Work item
Look through the records and copy each line that has "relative" in it.

Excerpts from a dataset

-- Opening Marker --

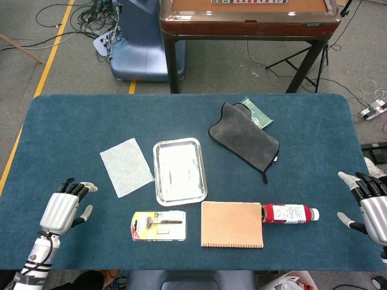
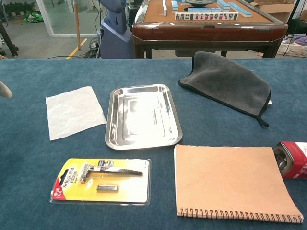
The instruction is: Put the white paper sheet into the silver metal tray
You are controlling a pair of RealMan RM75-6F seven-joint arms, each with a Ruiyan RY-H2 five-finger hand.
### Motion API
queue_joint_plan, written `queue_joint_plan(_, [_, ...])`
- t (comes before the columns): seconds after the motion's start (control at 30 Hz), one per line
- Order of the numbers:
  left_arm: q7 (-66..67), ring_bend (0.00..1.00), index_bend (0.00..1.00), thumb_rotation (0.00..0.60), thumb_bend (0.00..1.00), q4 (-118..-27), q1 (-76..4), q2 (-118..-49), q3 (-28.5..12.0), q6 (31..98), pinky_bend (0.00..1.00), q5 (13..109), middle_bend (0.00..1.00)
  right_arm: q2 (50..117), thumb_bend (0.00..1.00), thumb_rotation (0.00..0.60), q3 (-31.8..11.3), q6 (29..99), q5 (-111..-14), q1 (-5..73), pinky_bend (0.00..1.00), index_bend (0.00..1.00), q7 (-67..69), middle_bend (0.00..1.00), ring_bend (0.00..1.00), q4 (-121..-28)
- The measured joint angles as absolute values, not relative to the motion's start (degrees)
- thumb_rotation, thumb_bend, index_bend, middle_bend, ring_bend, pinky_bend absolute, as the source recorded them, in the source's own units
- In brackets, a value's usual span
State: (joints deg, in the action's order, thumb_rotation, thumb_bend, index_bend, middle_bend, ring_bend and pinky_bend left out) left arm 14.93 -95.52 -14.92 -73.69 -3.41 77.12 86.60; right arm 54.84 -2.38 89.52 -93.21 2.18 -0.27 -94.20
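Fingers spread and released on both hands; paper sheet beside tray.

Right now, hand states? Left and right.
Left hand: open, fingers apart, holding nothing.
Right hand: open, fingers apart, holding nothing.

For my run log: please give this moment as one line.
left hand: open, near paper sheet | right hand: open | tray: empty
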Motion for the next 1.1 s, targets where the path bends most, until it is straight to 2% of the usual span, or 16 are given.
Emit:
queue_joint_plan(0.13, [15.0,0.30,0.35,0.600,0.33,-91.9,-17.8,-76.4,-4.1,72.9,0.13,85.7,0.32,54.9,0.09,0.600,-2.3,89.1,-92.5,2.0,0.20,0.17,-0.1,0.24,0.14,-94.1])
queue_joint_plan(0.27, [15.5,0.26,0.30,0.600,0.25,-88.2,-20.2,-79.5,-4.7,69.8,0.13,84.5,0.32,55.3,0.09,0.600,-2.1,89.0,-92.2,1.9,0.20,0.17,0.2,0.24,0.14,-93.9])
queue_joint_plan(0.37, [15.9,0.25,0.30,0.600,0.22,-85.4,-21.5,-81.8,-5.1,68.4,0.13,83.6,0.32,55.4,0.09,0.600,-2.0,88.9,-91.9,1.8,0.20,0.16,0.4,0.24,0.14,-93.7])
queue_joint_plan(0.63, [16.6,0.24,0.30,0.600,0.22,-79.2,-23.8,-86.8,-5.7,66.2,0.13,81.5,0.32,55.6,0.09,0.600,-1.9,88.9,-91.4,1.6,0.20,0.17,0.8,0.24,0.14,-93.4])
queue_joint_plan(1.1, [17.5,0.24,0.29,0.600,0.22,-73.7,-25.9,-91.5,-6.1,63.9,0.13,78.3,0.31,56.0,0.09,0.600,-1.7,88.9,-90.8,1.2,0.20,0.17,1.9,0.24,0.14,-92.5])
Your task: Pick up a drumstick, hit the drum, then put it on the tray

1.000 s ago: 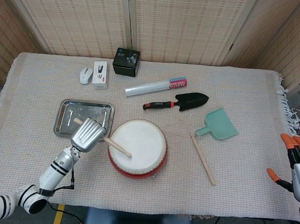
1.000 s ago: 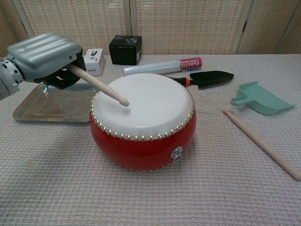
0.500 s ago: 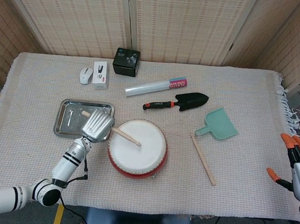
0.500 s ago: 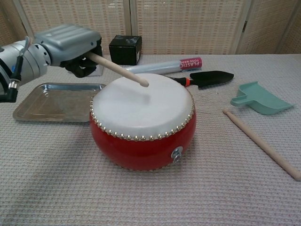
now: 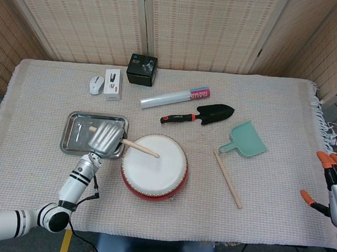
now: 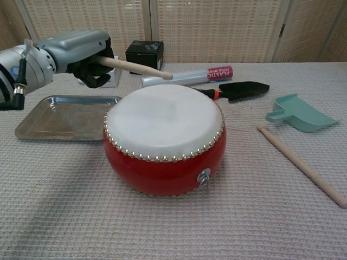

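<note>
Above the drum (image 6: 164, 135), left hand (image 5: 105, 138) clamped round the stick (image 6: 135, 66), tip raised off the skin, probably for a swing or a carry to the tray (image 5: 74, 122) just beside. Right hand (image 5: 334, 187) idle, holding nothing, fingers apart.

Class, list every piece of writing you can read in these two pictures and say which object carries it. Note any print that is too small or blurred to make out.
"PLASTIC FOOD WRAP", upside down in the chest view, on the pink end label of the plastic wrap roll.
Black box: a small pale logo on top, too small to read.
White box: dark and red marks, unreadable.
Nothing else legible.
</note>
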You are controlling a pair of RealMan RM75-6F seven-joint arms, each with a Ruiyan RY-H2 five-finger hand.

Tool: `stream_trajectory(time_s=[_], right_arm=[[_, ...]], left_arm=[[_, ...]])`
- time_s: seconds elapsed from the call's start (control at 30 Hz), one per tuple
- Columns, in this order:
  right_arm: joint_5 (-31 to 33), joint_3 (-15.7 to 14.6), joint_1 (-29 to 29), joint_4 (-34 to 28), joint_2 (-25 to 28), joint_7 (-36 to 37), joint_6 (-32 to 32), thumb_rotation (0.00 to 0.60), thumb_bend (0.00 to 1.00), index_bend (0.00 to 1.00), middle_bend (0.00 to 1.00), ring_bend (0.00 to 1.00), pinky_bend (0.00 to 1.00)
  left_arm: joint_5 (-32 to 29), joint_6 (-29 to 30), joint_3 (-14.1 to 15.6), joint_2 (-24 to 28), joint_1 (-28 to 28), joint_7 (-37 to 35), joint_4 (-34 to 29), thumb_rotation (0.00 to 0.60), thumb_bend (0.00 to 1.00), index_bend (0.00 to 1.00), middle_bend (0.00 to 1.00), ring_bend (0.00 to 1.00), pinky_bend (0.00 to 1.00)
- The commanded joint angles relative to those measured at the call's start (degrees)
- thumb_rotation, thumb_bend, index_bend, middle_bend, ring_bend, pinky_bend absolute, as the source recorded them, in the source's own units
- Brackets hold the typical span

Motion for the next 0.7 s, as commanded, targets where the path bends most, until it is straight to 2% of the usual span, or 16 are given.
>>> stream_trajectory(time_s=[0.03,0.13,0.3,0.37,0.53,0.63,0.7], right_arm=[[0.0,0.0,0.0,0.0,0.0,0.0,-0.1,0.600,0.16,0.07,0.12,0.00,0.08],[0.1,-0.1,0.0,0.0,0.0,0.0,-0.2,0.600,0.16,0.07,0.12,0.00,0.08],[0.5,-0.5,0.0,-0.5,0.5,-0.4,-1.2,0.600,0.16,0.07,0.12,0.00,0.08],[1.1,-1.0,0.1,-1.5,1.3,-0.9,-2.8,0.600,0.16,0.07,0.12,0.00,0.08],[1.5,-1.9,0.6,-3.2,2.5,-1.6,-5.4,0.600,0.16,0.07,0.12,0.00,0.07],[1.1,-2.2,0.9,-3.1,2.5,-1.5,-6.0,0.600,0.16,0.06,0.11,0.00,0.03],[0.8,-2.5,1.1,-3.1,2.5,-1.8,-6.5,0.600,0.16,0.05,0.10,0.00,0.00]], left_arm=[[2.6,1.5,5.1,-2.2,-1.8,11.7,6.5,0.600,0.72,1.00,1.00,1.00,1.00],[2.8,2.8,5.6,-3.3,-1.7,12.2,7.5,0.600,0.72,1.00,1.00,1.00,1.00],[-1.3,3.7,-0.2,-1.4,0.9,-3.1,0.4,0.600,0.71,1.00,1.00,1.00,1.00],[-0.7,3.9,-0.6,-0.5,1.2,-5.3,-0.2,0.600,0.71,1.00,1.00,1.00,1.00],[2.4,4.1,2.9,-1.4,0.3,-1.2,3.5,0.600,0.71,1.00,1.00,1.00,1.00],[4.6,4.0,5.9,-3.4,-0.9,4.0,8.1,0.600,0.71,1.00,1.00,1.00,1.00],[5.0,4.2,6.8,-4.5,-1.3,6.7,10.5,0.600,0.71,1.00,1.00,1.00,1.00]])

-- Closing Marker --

Answer for the task
- The measured joint angles as absolute values, not relative to the motion's start (degrees)
- The commanded joint angles relative to those measured at the call's start (degrees)

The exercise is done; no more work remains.